Transcribe the records below exactly as written, from the opening line through the line that contains "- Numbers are".
----------
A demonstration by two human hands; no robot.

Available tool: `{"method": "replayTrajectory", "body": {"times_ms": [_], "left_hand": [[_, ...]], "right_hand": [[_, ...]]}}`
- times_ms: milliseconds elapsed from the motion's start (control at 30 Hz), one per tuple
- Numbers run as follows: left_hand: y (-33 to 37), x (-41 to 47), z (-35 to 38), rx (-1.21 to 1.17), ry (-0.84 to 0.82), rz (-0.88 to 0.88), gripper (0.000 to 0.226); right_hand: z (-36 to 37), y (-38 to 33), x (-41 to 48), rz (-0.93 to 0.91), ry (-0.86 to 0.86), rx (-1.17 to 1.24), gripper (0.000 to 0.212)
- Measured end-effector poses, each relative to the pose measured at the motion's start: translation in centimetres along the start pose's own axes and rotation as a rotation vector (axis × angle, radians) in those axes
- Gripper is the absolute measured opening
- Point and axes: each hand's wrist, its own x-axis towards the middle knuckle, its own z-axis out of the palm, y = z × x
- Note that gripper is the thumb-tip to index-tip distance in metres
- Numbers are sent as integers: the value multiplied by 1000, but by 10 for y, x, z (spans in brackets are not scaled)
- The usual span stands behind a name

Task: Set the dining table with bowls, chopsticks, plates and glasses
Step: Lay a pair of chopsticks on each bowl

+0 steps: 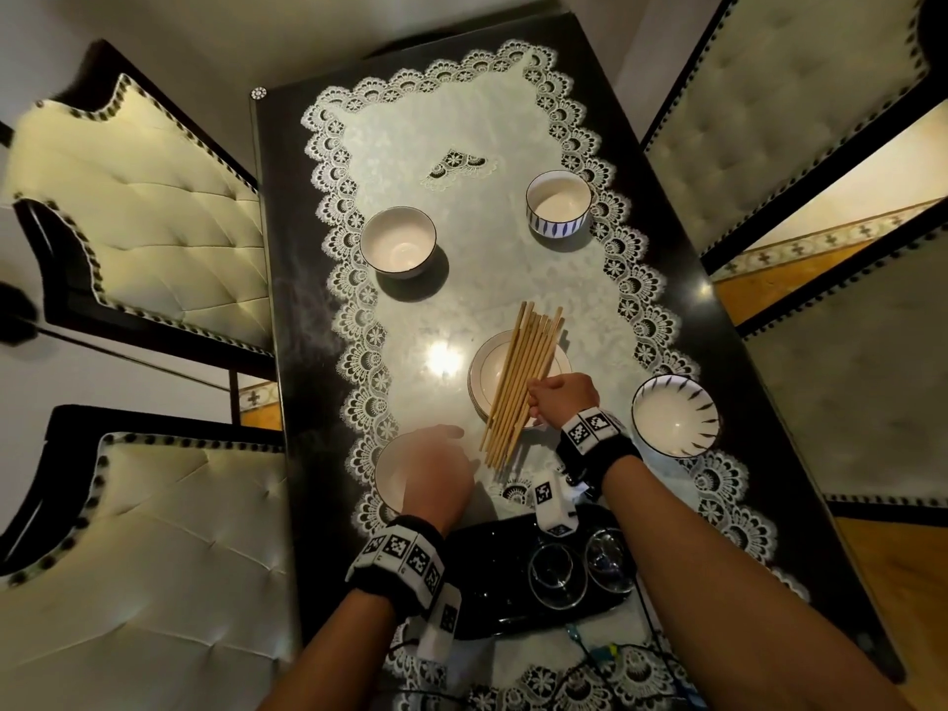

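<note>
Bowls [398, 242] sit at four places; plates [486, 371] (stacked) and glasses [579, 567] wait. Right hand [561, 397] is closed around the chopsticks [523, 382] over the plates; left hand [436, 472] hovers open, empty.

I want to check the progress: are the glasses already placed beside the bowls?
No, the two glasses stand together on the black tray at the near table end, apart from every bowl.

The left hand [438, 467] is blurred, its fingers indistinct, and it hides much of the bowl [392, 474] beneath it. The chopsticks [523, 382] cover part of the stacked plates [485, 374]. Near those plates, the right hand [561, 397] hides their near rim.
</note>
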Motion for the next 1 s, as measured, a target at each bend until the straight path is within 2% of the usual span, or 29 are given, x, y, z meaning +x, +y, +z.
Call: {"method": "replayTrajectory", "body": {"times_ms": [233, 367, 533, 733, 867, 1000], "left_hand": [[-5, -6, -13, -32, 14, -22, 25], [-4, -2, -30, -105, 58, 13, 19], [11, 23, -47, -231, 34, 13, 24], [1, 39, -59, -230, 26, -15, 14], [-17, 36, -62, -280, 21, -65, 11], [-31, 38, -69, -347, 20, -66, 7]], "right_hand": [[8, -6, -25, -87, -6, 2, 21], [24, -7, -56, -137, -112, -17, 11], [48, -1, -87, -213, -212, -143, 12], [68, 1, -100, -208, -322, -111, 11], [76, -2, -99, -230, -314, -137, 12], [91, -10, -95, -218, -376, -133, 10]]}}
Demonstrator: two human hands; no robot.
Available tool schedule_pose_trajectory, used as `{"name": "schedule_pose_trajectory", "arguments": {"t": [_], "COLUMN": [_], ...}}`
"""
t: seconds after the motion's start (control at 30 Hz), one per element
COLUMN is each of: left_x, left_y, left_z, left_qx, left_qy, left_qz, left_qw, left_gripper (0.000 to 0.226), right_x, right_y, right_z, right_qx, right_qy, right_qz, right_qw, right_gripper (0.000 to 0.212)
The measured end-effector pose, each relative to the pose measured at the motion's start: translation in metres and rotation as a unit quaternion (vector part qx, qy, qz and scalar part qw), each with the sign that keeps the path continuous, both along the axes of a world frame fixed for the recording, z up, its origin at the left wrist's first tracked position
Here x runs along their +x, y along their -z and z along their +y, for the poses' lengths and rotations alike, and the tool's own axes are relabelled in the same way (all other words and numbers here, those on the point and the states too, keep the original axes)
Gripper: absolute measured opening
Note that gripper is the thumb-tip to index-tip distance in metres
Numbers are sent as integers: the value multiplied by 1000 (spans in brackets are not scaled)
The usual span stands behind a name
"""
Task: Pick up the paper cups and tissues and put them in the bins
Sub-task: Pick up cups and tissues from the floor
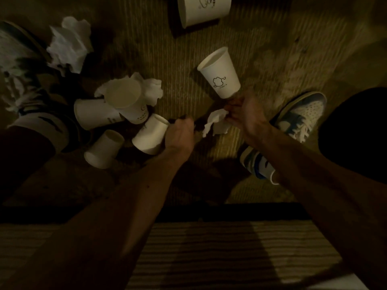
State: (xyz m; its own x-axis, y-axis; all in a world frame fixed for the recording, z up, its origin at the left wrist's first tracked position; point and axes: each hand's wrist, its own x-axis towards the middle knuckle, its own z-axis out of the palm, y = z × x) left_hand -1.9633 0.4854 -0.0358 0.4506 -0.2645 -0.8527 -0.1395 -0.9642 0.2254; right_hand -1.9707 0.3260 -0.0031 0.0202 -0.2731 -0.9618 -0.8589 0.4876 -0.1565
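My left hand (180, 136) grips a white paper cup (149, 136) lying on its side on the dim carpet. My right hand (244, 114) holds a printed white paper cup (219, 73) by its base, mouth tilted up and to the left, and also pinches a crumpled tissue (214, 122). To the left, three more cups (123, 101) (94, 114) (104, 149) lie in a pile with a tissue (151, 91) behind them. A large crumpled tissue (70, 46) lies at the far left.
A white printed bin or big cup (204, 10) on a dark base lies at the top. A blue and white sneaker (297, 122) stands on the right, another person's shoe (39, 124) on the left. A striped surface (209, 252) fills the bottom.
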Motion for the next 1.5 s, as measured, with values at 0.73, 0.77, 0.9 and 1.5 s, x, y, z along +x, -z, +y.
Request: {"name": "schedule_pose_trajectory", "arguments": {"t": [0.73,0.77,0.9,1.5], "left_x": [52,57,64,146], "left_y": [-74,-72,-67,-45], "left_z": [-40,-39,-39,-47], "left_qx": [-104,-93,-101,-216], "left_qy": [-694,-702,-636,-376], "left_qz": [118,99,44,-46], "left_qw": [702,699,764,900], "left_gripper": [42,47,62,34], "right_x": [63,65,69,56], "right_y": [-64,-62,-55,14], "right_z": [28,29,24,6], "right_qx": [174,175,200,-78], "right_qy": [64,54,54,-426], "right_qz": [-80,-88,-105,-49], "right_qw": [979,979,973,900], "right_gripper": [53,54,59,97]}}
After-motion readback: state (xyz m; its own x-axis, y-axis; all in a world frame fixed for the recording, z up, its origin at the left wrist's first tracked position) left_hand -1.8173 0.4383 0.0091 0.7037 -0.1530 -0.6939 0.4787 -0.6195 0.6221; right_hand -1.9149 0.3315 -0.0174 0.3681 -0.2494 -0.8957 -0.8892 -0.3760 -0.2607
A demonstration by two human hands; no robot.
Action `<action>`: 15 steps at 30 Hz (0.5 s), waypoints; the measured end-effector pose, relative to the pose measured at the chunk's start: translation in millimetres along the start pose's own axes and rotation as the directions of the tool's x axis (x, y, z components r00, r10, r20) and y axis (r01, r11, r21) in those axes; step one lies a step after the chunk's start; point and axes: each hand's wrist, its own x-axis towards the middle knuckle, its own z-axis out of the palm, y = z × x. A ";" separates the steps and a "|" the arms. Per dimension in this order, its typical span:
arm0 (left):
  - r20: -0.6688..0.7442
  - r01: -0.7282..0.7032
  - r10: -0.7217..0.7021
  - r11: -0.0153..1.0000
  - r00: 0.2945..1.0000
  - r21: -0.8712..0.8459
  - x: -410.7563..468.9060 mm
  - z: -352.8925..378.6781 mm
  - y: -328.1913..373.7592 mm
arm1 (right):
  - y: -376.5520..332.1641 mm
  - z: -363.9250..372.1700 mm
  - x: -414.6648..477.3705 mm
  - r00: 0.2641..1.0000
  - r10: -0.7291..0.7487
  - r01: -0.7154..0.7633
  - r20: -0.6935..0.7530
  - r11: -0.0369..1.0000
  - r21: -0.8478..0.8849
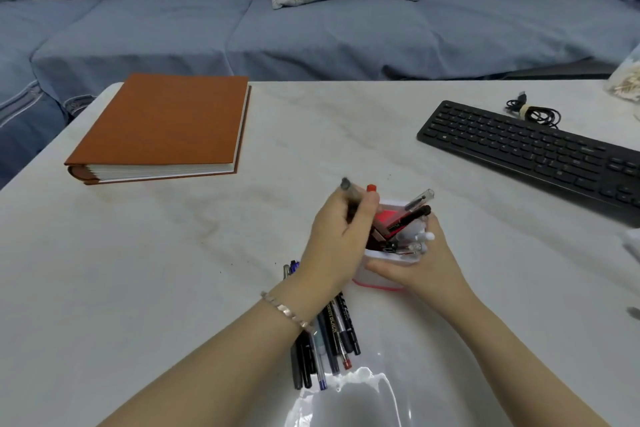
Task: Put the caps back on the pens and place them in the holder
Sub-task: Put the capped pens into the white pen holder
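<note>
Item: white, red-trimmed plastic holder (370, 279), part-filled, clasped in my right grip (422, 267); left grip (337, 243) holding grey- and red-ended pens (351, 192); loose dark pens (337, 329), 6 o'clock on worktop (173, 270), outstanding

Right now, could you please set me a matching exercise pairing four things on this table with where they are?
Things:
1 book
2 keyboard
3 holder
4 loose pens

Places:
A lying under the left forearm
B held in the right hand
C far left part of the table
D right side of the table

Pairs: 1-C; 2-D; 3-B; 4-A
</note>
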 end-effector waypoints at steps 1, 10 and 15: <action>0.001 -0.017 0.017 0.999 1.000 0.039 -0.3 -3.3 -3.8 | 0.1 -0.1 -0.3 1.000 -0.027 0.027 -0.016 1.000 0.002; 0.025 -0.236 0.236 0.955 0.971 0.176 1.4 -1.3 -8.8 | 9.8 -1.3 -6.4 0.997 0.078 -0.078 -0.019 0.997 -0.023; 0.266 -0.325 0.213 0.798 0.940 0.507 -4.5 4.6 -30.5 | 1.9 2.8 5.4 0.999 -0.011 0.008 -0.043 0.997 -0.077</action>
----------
*OUTPUT OF THE TASK:*
A demonstration by two human hands; no robot.

Available tool: `{"method": "replayTrajectory", "body": {"times_ms": [_], "left_hand": [[_, ...]], "right_hand": [[_, ...]]}}`
- times_ms: milliseconds elapsed from the motion's start (control at 30 Hz), one per tuple
- Numbers run as follows: left_hand: y (-33 to 37), x (-41 to 47), z (-35 to 38), rx (-1.21 to 1.17), ry (-0.84 to 0.82), rz (-0.88 to 0.88), gripper (0.000 to 0.226); right_hand: z (-36 to 37), y (-38 to 33), x (-41 to 48), rz (-0.93 to 0.91), ry (-0.86 to 0.86), rx (-1.17 to 1.24), gripper (0.000 to 0.212)
- Measured end-effector poses, each relative to the pose measured at the motion's start: translation in centimetres along the start pose's own axes and rotation as a rotation vector (axis × angle, radians) in those axes
- Gripper is the absolute measured opening
- Point and axes: each hand's wrist, its own x-axis towards the middle knuckle, its own z-axis out of the palm, y = z × x
- Note that gripper is the thumb-tip to index-tip distance in metres
- Numbers are sent as integers: the value multiplied by 1000, but by 10 for y, x, z (spans in brackets are not scaled)

This answer has been written out in full.